• ACTION ITEM
Copy exactly the stretch of data below from the line with "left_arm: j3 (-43" through the line with "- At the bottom", including both of those lines.

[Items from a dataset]
#####

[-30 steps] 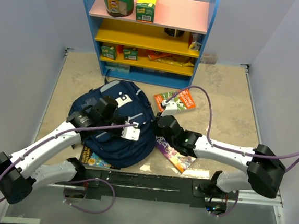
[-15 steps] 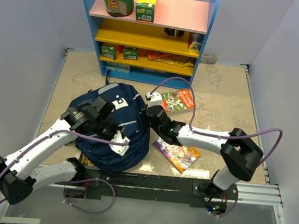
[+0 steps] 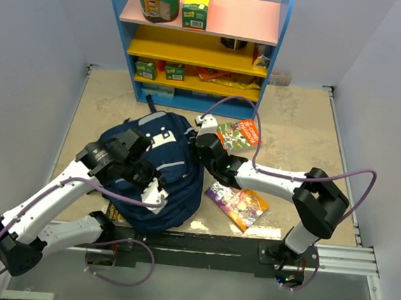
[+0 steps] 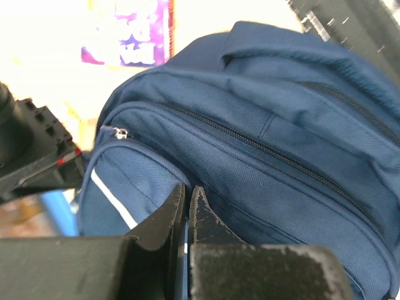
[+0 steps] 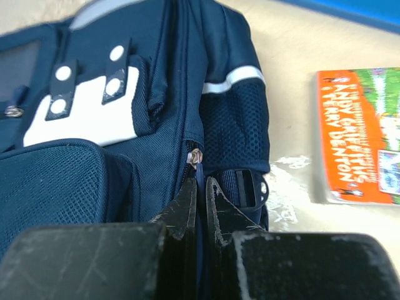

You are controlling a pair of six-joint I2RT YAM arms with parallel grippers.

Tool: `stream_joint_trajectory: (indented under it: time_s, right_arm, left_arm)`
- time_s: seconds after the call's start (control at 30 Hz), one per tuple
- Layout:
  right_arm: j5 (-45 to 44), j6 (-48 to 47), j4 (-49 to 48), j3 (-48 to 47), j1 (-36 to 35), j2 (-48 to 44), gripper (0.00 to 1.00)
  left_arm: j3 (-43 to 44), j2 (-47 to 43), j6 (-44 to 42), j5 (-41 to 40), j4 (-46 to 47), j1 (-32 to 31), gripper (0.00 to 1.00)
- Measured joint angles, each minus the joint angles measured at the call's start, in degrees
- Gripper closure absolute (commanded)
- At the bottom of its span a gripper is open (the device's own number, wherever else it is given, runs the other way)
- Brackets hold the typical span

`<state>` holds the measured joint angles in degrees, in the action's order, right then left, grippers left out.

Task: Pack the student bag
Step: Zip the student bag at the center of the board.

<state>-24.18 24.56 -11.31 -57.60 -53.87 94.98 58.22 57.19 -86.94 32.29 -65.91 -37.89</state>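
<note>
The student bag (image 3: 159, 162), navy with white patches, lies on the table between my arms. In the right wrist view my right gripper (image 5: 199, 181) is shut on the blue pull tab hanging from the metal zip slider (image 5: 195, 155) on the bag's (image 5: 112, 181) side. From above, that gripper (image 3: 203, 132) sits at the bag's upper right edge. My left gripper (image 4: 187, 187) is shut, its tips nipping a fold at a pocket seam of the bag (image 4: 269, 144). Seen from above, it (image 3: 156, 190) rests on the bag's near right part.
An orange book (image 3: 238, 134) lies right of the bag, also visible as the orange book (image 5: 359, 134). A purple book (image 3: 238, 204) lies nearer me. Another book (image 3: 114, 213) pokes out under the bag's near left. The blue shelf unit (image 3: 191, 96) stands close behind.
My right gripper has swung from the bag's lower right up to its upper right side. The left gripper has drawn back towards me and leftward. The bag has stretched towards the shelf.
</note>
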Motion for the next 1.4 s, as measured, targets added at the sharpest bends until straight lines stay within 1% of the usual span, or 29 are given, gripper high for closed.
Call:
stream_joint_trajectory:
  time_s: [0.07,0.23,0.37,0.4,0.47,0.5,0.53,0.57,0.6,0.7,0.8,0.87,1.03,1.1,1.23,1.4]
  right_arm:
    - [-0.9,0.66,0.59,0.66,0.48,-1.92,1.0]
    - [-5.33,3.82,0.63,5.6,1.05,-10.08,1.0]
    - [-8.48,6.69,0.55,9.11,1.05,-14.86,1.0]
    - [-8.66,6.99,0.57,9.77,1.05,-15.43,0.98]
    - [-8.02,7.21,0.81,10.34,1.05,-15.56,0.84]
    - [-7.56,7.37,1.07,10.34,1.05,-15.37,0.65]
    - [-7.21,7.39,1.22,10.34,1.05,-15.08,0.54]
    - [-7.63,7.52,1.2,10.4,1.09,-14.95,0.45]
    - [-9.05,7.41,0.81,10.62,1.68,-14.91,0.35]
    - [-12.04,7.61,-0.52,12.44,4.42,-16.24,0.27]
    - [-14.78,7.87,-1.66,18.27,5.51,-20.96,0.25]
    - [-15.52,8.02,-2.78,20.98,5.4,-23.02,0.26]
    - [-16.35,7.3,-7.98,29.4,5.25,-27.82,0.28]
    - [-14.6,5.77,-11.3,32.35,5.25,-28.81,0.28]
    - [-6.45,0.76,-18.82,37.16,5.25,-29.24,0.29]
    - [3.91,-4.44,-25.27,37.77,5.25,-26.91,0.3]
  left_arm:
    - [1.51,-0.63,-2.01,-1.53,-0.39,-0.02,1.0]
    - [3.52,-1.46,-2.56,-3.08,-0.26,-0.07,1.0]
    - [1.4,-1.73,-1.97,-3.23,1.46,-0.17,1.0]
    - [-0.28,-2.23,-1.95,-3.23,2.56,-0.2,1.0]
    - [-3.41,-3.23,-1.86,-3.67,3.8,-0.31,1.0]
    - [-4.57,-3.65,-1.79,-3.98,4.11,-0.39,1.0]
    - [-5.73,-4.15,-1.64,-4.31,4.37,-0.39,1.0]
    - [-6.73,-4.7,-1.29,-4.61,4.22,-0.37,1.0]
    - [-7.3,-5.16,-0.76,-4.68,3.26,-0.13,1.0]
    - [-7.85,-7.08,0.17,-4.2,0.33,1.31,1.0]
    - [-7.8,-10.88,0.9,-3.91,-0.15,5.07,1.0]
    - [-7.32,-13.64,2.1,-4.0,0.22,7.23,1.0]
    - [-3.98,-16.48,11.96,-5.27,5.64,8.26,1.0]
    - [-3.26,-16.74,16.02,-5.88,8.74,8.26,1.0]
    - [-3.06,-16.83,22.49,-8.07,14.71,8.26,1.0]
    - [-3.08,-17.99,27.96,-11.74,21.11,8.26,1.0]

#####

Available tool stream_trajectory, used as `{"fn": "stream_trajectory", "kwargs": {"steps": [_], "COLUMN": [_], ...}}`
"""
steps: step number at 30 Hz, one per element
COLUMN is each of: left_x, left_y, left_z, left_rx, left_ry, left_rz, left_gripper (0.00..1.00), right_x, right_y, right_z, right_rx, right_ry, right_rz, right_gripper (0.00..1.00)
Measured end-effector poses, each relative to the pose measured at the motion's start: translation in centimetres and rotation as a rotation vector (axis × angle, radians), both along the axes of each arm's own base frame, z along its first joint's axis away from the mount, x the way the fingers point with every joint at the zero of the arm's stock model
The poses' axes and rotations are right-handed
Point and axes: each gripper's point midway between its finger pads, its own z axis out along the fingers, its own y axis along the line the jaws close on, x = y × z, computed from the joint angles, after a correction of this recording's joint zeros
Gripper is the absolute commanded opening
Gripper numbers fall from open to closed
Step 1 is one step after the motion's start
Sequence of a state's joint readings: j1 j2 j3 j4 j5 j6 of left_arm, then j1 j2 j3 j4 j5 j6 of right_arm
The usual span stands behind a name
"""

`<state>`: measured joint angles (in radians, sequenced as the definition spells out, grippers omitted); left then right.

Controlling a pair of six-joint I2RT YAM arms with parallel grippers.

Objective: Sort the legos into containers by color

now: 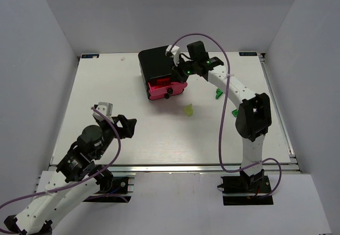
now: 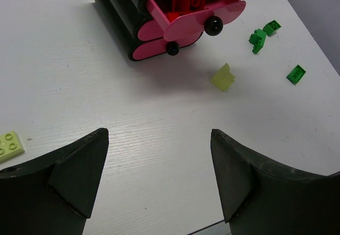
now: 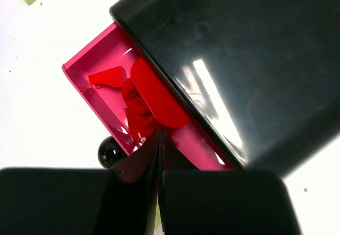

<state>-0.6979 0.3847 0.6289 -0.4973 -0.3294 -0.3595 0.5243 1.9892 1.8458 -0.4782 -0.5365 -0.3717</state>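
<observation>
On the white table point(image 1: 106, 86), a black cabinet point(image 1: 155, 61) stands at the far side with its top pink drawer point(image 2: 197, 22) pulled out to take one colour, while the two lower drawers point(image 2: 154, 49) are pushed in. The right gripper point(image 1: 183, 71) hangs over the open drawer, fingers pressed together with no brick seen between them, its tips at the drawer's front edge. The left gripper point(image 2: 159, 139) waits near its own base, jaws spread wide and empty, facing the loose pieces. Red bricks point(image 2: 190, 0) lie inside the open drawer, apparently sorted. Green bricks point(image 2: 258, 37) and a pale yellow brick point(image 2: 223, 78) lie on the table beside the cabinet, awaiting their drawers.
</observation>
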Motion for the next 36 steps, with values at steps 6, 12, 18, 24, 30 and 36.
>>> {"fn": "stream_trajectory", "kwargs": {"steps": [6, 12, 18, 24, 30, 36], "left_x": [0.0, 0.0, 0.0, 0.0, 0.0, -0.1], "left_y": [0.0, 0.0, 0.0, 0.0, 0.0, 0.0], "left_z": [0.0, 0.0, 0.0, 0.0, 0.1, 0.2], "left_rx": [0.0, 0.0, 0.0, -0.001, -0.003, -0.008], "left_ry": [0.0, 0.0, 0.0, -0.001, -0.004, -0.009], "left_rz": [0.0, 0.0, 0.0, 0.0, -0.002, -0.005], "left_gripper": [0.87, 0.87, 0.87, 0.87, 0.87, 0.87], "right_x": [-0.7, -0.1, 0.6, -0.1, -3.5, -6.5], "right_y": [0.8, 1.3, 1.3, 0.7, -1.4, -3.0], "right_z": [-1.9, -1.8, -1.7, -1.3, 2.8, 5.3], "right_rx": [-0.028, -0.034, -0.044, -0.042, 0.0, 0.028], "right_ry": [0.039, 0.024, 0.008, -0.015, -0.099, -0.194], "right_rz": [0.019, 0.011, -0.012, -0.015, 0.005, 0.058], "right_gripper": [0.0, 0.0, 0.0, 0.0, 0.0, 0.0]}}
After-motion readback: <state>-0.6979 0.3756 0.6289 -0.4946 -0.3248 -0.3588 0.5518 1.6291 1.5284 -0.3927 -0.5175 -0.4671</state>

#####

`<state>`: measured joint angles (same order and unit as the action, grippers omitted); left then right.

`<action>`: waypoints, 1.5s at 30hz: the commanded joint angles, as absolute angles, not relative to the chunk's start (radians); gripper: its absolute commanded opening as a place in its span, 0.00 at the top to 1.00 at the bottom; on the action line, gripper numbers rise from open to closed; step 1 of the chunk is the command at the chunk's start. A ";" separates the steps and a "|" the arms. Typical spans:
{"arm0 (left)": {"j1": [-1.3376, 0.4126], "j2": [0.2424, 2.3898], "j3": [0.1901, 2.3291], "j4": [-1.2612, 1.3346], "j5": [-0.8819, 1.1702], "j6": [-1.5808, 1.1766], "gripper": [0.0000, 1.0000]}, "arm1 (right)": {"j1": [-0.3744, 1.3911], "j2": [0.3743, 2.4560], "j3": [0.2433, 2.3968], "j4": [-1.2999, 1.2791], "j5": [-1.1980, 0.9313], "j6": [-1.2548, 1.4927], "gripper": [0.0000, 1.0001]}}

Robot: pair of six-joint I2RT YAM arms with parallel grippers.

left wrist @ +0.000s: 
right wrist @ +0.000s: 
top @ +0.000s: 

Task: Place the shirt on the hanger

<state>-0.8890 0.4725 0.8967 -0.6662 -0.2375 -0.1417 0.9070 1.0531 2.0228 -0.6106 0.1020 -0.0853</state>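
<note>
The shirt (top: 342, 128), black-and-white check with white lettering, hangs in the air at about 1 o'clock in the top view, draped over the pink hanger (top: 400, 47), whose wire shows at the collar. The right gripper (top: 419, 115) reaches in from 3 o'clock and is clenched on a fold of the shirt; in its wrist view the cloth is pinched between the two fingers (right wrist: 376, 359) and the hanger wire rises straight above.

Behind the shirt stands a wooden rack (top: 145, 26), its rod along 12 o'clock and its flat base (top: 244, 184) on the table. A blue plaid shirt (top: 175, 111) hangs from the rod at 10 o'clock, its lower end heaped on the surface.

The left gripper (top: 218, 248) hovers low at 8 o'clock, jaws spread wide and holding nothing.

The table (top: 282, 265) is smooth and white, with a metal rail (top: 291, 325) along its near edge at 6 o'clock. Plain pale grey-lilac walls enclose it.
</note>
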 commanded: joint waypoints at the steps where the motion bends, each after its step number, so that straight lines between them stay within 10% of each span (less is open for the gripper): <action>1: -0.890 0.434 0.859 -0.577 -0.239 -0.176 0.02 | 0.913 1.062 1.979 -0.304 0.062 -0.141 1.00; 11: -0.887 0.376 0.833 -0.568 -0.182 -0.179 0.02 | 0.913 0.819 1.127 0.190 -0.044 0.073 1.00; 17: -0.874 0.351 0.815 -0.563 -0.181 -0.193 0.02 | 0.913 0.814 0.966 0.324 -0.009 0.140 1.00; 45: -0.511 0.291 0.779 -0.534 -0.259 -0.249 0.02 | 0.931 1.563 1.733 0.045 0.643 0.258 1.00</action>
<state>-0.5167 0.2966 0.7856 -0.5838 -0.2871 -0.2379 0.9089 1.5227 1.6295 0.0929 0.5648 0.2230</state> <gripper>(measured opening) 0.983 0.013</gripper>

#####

• RESPONSE TO THIS TASK
  left_arm: j3 (-43 to 44), j2 (-47 to 43), j6 (-44 to 42), j5 (-41 to 40), j4 (-46 to 47), j1 (-32 to 31), gripper (0.00 to 1.00)
- Measured joint angles, each minus the joint angles measured at the call's start, in degrees
- Gripper closure absolute (commanded)
- At the bottom of its span a gripper is open (the device's own number, wherever else it is given, runs the other way)

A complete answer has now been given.